Your answer should show every line of the material below that includes "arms".

<<<<

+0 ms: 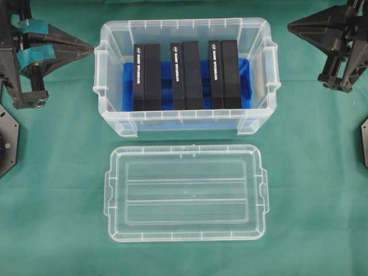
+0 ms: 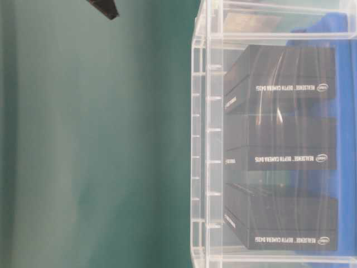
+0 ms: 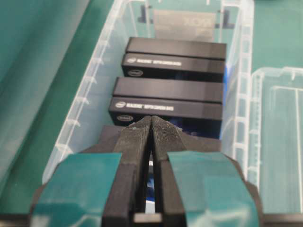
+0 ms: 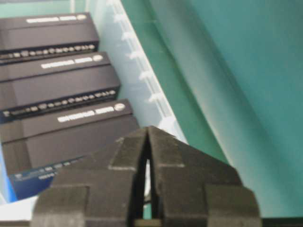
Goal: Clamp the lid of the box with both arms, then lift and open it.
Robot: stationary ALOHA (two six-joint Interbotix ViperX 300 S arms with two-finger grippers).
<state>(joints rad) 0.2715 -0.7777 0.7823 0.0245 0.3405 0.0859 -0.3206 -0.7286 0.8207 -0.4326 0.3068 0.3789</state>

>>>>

Response to the exercise
Goal: Clamp the lid of the box with both arms, then lift and open it.
Robot: stationary ALOHA (two six-joint Interbotix ViperX 300 S arms with two-finger grippers).

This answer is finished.